ACTIVITY
Below are some entries; reproduce them exactly and leave every picture out.

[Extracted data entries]
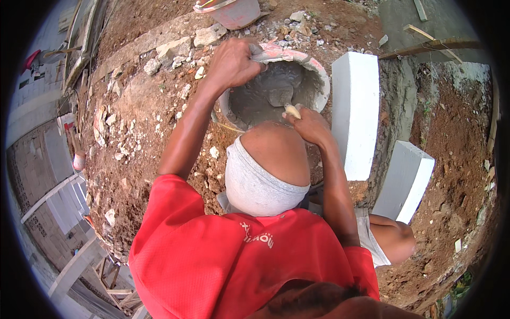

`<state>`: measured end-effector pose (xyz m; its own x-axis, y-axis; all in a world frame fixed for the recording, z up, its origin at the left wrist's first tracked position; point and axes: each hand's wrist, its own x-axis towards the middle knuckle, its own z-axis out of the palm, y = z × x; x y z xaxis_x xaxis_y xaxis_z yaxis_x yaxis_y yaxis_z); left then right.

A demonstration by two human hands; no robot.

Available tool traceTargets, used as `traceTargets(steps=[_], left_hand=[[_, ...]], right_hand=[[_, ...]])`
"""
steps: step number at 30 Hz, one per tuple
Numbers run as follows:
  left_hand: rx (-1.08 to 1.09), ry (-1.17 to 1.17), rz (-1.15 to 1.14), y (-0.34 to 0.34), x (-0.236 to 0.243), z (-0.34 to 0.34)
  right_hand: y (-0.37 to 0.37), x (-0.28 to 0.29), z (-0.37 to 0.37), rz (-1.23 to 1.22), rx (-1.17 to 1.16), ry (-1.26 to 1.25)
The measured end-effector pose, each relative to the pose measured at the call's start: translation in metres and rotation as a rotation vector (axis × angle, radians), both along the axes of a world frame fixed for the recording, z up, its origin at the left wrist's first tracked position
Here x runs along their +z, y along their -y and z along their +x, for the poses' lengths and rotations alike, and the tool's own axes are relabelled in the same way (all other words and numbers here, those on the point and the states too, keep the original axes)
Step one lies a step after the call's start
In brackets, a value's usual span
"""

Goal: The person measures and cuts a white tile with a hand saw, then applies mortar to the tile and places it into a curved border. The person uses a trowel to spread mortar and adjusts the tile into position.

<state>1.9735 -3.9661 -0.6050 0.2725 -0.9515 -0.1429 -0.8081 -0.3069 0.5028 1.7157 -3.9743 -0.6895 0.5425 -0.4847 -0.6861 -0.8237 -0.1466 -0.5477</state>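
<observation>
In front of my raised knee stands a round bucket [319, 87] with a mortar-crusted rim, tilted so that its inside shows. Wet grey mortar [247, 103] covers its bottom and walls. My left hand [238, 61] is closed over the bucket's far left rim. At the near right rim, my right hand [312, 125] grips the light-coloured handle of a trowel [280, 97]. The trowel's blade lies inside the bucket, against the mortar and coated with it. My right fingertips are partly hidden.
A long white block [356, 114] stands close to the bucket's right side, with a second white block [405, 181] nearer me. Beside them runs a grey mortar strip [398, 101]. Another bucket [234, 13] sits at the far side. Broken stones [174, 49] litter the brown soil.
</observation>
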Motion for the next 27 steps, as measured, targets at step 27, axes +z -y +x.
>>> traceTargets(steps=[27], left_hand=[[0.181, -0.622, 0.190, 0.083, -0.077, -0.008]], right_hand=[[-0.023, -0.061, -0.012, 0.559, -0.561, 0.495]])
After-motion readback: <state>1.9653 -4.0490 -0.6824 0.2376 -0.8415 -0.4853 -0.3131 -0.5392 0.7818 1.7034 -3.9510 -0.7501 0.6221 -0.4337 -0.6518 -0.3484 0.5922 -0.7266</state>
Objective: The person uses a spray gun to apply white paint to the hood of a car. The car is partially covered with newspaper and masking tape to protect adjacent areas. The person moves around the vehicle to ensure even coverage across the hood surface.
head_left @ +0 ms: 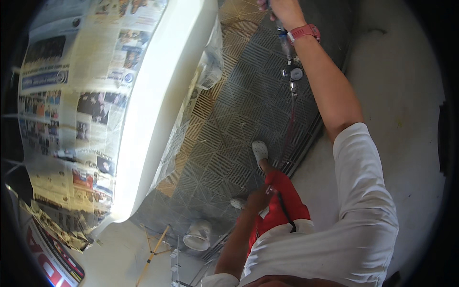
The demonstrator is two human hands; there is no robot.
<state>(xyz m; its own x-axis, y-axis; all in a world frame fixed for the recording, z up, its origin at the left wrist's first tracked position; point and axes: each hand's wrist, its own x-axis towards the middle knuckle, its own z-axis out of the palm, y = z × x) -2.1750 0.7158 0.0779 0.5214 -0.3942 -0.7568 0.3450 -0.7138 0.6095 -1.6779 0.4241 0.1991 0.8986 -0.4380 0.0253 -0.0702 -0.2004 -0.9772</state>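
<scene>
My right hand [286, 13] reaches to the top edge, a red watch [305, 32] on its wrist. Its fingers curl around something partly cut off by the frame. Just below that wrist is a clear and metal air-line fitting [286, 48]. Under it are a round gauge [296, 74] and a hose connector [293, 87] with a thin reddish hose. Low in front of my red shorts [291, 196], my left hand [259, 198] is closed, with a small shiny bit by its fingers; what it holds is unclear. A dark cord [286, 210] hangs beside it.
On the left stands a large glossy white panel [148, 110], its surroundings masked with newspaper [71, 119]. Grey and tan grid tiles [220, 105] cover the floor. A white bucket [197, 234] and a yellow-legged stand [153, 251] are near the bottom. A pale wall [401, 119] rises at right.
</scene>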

OUTPUT FOR THIS TASK
`<state>`: measured end-effector pose (xyz m; its own x-axis, y-axis; all in a world frame fixed for the recording, z up, its origin at the left wrist's first tracked position; point and axes: each hand's wrist, its own x-axis towards the middle knuckle, its own z-axis out of the palm, y = z × x; x y z xaxis_x xaxis_y xaxis_z yaxis_x yaxis_y yaxis_z); left then right.

A demonstration by two human hands; no robot.

Available tool traceTargets, used as `traceTargets(steps=[_], left_hand=[[_, ...]], right_hand=[[_, ...]])`
"""
steps: step number at 30 Hz, one per tuple
Numbers run as follows:
  left_hand: rx (-1.08 to 1.09), ry (-1.17 to 1.17), rz (-1.15 to 1.14), y (-0.34 to 0.34), x (-0.236 to 0.243), z (-0.34 to 0.34)
  right_hand: y (-0.37 to 0.37), x (-0.28 to 0.29), z (-0.37 to 0.37), rz (-1.23 to 1.22), rx (-1.17 to 1.16), ry (-1.26 to 1.25)
The measured end-effector pose, each relative to the pose measured at the call's start: translation in metres and rotation as a rotation vector (axis × angle, radians), both along the axes of a world frame fixed for the recording, z up, its origin at the left wrist's first tracked position
Here x runs along their +z, y along their -y and z along their +x, for the poses' lengths and rotations alike, and the tool's own axes are relabelled in the same way (all other words and numbers here, those on the point and the states too, keep the original axes)
Step one lies a step after the call's start
In brackets, a value's usual span
"""

Goal: The person measures and cuts a white tile with a hand saw, then applies mortar to the tile and places it into a curved border. The person uses a trowel to spread mortar and adjusts the tile into position.

<state>1.9735 -3.9661 -0.6050 0.2725 -0.9515 -0.1429 -0.8081 -0.3069 0.5028 1.7157 -3.9743 -0.6895 0.5425 -0.4847 -0.6861 -0.8237 -0.1466 -0.5477</state>
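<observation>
In front of my raised knee stands a round bucket [319, 87] with a mortar-crusted rim, tilted so that its inside shows. Wet grey mortar [247, 103] covers its bottom and walls. My left hand [238, 61] is closed over the bucket's far left rim. At the near right rim, my right hand [312, 125] grips the light-coloured handle of a trowel [280, 97]. The trowel's blade lies inside the bucket, against the mortar and coated with it. My right fingertips are partly hidden.
A long white block [356, 114] stands close to the bucket's right side, with a second white block [405, 181] nearer me. Beside them runs a grey mortar strip [398, 101]. Another bucket [234, 13] sits at the far side. Broken stones [174, 49] litter the brown soil.
</observation>
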Motion for the next 27 steps, as measured, targets at step 27, axes +z -y +x.
>>> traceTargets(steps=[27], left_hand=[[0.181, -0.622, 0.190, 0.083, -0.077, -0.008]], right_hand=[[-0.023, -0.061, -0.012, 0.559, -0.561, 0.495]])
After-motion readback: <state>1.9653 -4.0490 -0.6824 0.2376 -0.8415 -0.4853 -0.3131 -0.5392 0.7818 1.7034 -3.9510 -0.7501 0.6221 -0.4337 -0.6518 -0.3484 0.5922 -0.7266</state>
Objective: The person uses a spray gun to apply white paint to the hood of a car. The car is partially covered with newspaper and masking tape to protect adjacent areas. The person moves around the vehicle to ensure even coverage across the hood surface.
head_left @ +0 ms: 
The demonstrator is two human hands; there is no robot.
<state>(xyz m; its own x-axis, y-axis; all in a world frame fixed for the recording, z up, its origin at the left wrist's first tracked position; point and axes: each hand's wrist, its own x-axis towards the middle knuckle, its own z-axis out of the palm, y = z × x) -2.1750 0.7158 0.0779 0.5214 -0.3942 -0.7568 0.3450 -0.7138 0.6095 -1.6779 0.4241 0.1991 0.8986 -0.4380 0.0253 -0.0702 -0.2004 -0.9772</state>
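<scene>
My right hand [286, 13] reaches to the top edge, a red watch [305, 32] on its wrist. Its fingers curl around something partly cut off by the frame. Just below that wrist is a clear and metal air-line fitting [286, 48]. Under it are a round gauge [296, 74] and a hose connector [293, 87] with a thin reddish hose. Low in front of my red shorts [291, 196], my left hand [259, 198] is closed, with a small shiny bit by its fingers; what it holds is unclear. A dark cord [286, 210] hangs beside it.
On the left stands a large glossy white panel [148, 110], its surroundings masked with newspaper [71, 119]. Grey and tan grid tiles [220, 105] cover the floor. A white bucket [197, 234] and a yellow-legged stand [153, 251] are near the bottom. A pale wall [401, 119] rises at right.
</scene>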

The output has been completed.